** What the exercise asks **
Set down every entry exactly as it stands, omitting any picture.

Data excerpts
━━━━━━━━━━━━━━━━

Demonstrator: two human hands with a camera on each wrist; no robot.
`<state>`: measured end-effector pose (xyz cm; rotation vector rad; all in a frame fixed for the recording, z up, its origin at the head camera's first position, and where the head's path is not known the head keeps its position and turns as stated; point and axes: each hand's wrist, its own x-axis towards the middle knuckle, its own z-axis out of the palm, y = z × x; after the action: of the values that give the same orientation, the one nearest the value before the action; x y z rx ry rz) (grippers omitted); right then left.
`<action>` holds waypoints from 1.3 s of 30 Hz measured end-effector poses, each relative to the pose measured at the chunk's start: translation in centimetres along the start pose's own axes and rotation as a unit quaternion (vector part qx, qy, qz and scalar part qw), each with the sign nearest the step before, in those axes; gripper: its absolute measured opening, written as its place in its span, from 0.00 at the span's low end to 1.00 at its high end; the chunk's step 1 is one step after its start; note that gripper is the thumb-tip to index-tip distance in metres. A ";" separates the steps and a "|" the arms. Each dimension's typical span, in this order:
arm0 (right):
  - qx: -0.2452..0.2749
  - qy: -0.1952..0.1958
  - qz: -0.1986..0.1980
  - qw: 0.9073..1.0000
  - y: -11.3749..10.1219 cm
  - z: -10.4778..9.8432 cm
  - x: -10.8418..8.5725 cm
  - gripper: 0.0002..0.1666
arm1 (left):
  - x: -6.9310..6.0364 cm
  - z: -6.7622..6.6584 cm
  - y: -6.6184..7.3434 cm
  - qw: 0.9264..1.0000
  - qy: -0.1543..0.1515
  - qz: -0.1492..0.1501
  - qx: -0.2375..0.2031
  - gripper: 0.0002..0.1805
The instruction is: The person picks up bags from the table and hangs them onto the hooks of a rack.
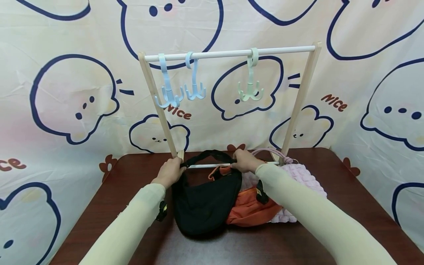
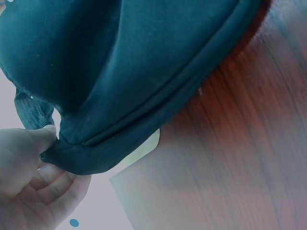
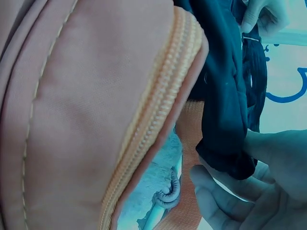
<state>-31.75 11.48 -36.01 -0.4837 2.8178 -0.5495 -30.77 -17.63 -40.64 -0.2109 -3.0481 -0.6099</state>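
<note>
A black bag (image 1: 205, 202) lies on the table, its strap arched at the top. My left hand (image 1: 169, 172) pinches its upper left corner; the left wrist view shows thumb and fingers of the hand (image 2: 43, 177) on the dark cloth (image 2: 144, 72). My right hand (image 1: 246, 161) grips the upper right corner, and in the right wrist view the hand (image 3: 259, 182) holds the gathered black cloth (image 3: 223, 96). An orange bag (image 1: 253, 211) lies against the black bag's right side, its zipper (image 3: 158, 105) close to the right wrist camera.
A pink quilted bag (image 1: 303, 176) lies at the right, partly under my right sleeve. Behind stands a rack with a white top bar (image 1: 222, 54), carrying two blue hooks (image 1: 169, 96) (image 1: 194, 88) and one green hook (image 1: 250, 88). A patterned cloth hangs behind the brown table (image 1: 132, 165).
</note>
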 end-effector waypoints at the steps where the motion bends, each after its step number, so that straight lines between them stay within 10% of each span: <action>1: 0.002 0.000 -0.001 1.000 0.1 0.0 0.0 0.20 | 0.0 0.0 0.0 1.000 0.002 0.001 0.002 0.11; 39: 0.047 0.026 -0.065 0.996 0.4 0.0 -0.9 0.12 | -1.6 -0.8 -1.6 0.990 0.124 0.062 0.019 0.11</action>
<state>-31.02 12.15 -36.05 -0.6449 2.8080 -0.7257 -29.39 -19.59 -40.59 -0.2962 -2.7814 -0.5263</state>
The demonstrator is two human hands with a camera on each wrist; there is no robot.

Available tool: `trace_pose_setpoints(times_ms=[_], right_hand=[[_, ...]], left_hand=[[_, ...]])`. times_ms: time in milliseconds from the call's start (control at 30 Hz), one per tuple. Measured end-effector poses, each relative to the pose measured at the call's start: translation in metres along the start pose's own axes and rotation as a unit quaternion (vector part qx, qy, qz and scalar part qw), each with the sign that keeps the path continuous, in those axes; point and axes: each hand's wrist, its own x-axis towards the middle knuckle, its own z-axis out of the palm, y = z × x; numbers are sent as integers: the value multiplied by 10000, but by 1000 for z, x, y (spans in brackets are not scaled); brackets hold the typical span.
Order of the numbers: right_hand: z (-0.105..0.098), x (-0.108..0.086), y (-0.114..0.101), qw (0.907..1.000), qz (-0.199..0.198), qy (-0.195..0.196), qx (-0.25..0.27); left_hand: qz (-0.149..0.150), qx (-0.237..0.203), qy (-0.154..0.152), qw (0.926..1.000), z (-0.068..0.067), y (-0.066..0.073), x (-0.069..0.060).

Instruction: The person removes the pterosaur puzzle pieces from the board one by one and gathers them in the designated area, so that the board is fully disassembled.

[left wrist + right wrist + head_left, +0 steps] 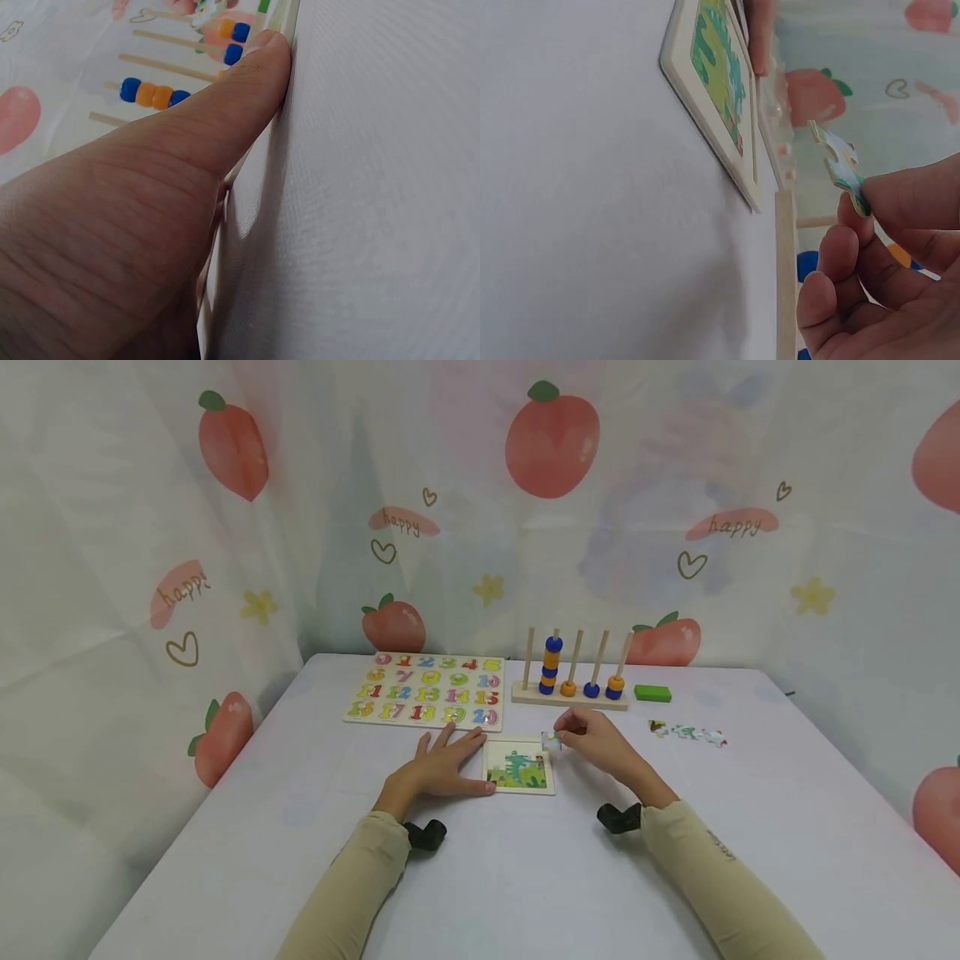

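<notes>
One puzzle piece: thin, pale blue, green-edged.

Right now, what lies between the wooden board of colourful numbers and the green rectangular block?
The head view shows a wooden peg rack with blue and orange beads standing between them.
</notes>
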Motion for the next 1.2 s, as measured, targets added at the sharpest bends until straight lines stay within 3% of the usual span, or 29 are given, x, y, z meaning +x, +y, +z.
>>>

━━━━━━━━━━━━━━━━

** Solution for this exercise **
Demonstrator: two human hands with a camera on each wrist; no robot.
`<state>`: measured end-effector pose (xyz cm; rotation vector rad; all in a frame fixed for the recording, z up, its origin at the head camera's first position, and where the head's path is not known the head keeps its position and turns as stated; point and axes: each hand's wrist, its own x-axis towards the middle knuckle, its own z-axis out of the palm, y = z × x; after the action: of the values that give the same orientation, the one nearest the value before the action; x y z rx ry rz) (grippers omitted); right then left.
`<action>` holds waypoints from 1.3 s of 30 Hz measured end-effector poses, each relative to the pose measured at the chunk's start: translation in centimetres along the start pose's own axes and rotation as a unit quaternion (vector part qx, qy, qz and scalar part qw), each with the sign nearest the step before, in those axes; gripper: its absolute measured opening, written as its place in its span, from 0.00 at the span's low end to 1.00 at its high end; the chunk's step 1 is one step after its start; note that gripper is the thumb-tip to index-tip distance in metres. A ";" separates the steps and a "|" the arms. Each dimension's typical span, in this order:
arm0 (right):
  - qx: -0.2452..0.2749
  - qy: -0.1952..0.1958
  - qz: -0.1986..0.1980
  - qw: 0.9073..1.0000
  - y: -11.3749..10.1219 cm
  - z: -10.4778..9.8432 cm
  - x: -10.8418..8.5725 cm
  - gripper: 0.0002..0.1666
arm1 (left):
  - x: -6.9310..6.0364 cm
  - z: -6.7622..6.6584 cm
  - y: -6.6184..7.3434 cm
  - qw: 0.9264..1.0000
  - qy: -0.1543..0.1515
  - qz: -0.1492..0.1501
  - qx: -0.2375..0.2031
  - gripper: 0.0002..0.1805
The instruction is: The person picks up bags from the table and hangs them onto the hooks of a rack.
<state>-31.75 11.48 -36.01 -0.4837 2.8178 -0.5495 -30.77 -17.63 -40.64 -0.2109 -3.0481 -0.6099</state>
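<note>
A black bag (image 1: 205, 202) lies on the table, its strap arched at the top. My left hand (image 1: 169, 172) pinches its upper left corner; the left wrist view shows thumb and fingers of the hand (image 2: 43, 177) on the dark cloth (image 2: 144, 72). My right hand (image 1: 246, 161) grips the upper right corner, and in the right wrist view the hand (image 3: 259, 182) holds the gathered black cloth (image 3: 223, 96). An orange bag (image 1: 253, 211) lies against the black bag's right side, its zipper (image 3: 158, 105) close to the right wrist camera.
A pink quilted bag (image 1: 303, 176) lies at the right, partly under my right sleeve. Behind stands a rack with a white top bar (image 1: 222, 54), carrying two blue hooks (image 1: 169, 96) (image 1: 194, 88) and one green hook (image 1: 250, 88). A patterned cloth hangs behind the brown table (image 1: 132, 165).
</note>
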 end-effector waypoints at the steps where the motion bends, each after its step number, so that straight lines between them stay within 10% of each span: <action>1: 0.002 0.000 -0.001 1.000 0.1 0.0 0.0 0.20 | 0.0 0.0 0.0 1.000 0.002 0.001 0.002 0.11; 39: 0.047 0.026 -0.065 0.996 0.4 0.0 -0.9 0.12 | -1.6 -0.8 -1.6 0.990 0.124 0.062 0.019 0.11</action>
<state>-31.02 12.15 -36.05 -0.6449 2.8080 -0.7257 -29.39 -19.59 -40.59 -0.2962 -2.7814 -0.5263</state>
The demonstrator is two human hands with a camera on each wrist; there is no robot.

Available tool: `trace_pose_setpoints(times_ms=[_], right_hand=[[_, ...]], left_hand=[[_, ...]])`. times_ms: time in milliseconds from the call's start (control at 30 Hz), one per tuple. Measured end-effector poses, each relative to the pose measured at the call's start: translation in metres along the start pose's own axes and rotation as a unit quaternion (vector part qx, qy, qz and scalar part qw), each with the sign that keeps the path continuous, in those axes; point and axes: each hand's wrist, its own x-axis towards the middle knuckle, its own z-axis out of the palm, y = z × x; numbers are sent as integers: the value multiplied by 10000, but by 1000 for z, x, y (spans in brackets are not scaled); brackets hold the typical span.
Order of the numbers: right_hand: z (-0.105..0.098), x (-0.108..0.086), y (-0.114..0.101), qw (0.907..1.000), qz (-0.199..0.198), qy (-0.195..0.196), qx (-0.25..0.27); left_hand: qz (-0.149..0.150), qx (-0.237..0.203), qy (-0.154..0.152), qw (0.926..1.000), z (-0.068..0.067), y (-0.066..0.073), x (-0.069..0.060).

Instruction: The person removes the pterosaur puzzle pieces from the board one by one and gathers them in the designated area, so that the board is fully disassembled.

[left wrist + right wrist + head_left, +0 steps] 

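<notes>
One puzzle piece: thin, pale blue, green-edged.

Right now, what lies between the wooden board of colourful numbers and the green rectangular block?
The head view shows a wooden peg rack with blue and orange beads standing between them.
</notes>
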Motion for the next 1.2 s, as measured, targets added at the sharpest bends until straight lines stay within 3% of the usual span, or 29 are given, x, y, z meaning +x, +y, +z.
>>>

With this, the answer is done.